**Requirement**
The following data needs to be repeated exactly, with all images excluded.

**Recorded data**

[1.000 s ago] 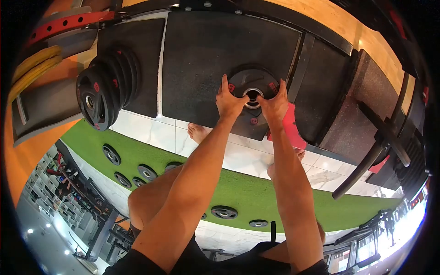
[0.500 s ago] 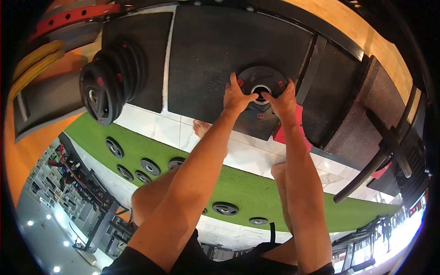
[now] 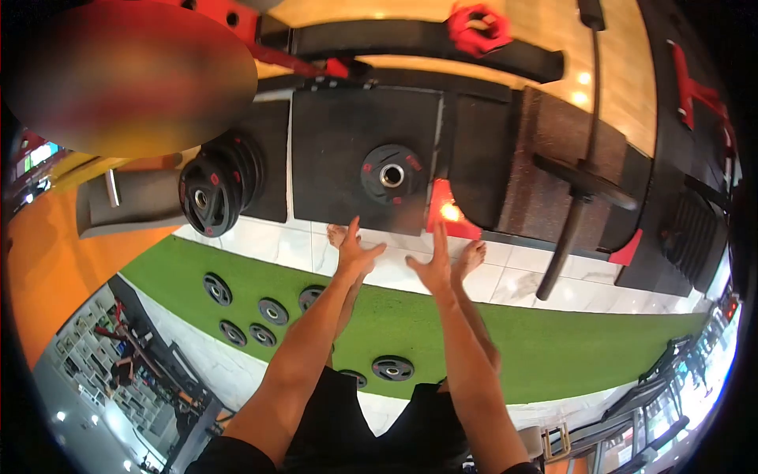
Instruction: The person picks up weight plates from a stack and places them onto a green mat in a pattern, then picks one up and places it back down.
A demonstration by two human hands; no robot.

**Response box**
[1.000 s ago] 
[0.500 s ago] 
[now] 
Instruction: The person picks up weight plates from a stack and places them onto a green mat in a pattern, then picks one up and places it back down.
A demonstration by two human hands; no robot.

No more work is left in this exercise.